» What needs to be done: Across all lines of the entries, tally those with the word "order" in them. The reply is the tally, by itself.

(Records from a data source)

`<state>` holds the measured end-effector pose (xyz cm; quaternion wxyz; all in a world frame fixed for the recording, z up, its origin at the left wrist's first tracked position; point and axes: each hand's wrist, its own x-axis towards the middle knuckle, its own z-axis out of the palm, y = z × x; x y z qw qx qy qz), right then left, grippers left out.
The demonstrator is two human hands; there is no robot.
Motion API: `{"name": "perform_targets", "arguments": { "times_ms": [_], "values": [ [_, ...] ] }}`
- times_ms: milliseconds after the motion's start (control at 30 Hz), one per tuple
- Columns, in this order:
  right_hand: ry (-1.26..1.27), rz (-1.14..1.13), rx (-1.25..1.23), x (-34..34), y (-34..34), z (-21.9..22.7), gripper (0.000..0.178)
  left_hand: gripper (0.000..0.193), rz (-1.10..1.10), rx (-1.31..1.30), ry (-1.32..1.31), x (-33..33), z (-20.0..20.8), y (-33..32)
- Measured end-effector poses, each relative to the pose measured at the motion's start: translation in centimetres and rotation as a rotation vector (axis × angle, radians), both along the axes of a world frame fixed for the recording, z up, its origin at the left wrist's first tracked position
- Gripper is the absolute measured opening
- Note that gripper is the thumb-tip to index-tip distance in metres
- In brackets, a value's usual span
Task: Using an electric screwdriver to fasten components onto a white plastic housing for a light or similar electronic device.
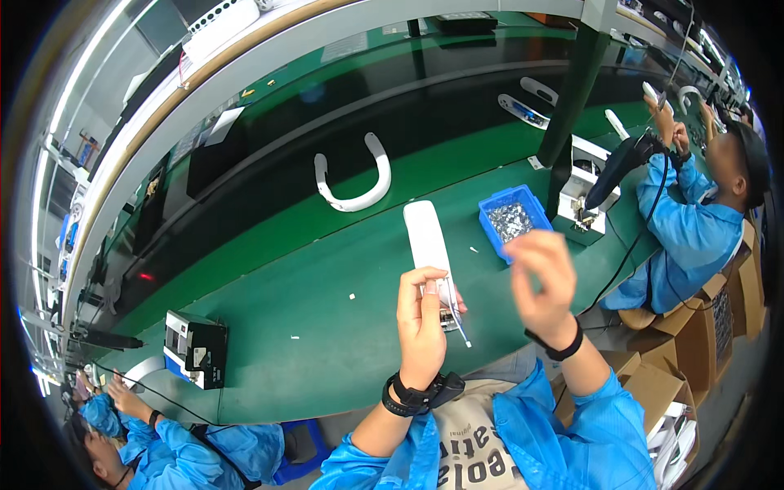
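Observation:
My left hand (422, 322) is closed on a long white curved plastic shell (424, 229), its rounded far end lying over the green bench. A thin cable with a white tip (465, 335) sticks out of the shell's near end, beside my fingers, and part of its inside is hidden by the hand. My right hand (545, 282) is raised just in front of a blue plastic bin (492, 230) full of small shiny metal parts (510, 219). Its fingers are curled but blurred, so whether something is between them cannot be told.
A white U-shaped piece (359, 202) lies toward the back. Beyond the bin stands a white box-like fixture (584, 192) with a dark powered tool (621, 167); another fixture (196, 351) is at the left. A green post (576, 90) rises there. Co-workers (694, 220) sit on both sides.

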<state>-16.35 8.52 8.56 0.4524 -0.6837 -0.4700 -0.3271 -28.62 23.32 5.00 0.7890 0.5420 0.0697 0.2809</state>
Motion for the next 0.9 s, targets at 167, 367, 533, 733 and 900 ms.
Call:
{"name": "perform_targets", "arguments": {
  "times_ms": [167, 367, 533, 733, 900],
  "values": [
    [0.357, -0.182, 0.470, 5.7, -3.9, -1.7, 0.046, 0.017, 0.045, -0.002, 0.005, 0.5, 0.0, -0.2],
    [0.200, -0.400, 0.525, 10.0, -3.7, 1.9, 0.071, 0.017, 0.080, -0.009, 0.031, 0.1, 0.6, -0.4],
    [0.252, -0.557, 0.577, 12.6, -5.8, 3.7, 0.075, 0.017, 0.074, 0.008, 0.010, -0.1, 1.1, -0.6],
    [0.549, 0.029, 0.729, 14.6, -6.8, 4.5, 0.047, 0.015, 0.018, -0.016, 0.073, 0.1, 1.6, -1.1],
    [0.589, 0.059, 0.580, 14.1, -8.8, 4.3, 0.013, 0.014, 0.068, -0.003, 0.042, 0.1, 1.5, -1.1]
  ]
}}
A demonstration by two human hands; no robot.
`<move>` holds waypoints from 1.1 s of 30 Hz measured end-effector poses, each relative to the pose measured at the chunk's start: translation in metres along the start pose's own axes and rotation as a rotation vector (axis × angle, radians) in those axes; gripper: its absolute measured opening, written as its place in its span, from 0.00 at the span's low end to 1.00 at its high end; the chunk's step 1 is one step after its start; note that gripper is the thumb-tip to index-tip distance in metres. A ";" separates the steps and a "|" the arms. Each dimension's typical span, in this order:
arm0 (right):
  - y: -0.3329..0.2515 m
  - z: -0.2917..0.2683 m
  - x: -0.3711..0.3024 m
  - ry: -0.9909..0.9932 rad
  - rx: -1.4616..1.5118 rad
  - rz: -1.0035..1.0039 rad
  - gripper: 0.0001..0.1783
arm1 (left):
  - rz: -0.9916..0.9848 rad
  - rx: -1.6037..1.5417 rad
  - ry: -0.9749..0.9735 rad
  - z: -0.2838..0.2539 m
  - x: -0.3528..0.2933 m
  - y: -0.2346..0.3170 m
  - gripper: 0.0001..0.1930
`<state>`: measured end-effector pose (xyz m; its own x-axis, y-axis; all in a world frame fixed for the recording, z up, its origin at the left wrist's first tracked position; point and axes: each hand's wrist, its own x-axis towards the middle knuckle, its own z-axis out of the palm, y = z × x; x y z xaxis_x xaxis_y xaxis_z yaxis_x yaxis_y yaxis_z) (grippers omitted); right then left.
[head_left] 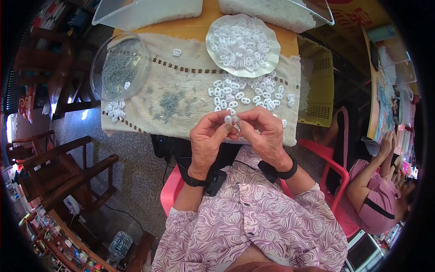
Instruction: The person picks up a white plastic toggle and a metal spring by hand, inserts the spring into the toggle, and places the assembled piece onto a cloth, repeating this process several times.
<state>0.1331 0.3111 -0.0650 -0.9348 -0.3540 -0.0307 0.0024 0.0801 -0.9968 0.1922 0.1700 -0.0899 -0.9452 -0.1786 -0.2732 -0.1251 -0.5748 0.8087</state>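
Above the near edge of a cream towel (190, 113), my two hands meet with fingertips almost touching. My left hand (207, 138) pinches a small white oval plastic piece with holes (228, 119) between thumb and forefinger. My right hand (265, 136) is closed in a pinch right against it; what lies between its fingertips is too small to make out. Just beyond my fingers, many loose white two-holed pieces (244, 100) are spread on the towel. A pale scalloped plate (275, 56) heaped with the same pieces stands behind them. Small grey metal pieces, perhaps springs (170, 104), lie piled left of my hands.
A round clear dish (148, 68) of grey metal bits stands at the left, beside a small white cluster (115, 111). Two translucent bins (149, 11) stand at the back. Right of the table are a yellow crate (326, 86), a pink chair (337, 167) and another person (376, 195).
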 end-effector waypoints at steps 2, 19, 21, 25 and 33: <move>0.000 0.000 0.000 -0.003 0.052 0.029 0.04 | -0.002 -0.002 0.005 0.000 0.000 0.000 0.13; -0.006 -0.001 0.002 -0.069 0.178 0.158 0.04 | 0.024 0.109 0.038 0.004 -0.002 0.000 0.12; -0.004 -0.003 0.001 -0.071 0.165 0.155 0.04 | 0.022 0.114 0.033 0.004 -0.002 0.000 0.12; -0.005 -0.003 0.001 -0.087 0.181 0.184 0.04 | 0.017 0.119 0.020 0.003 -0.002 0.002 0.12; -0.004 -0.004 0.001 -0.105 0.295 0.273 0.04 | 0.017 0.147 -0.009 0.002 -0.003 0.007 0.12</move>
<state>0.1301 0.3144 -0.0610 -0.8445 -0.4510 -0.2890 0.3613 -0.0812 -0.9289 0.1932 0.1682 -0.0822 -0.9503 -0.1796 -0.2545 -0.1512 -0.4485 0.8809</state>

» Response area: 2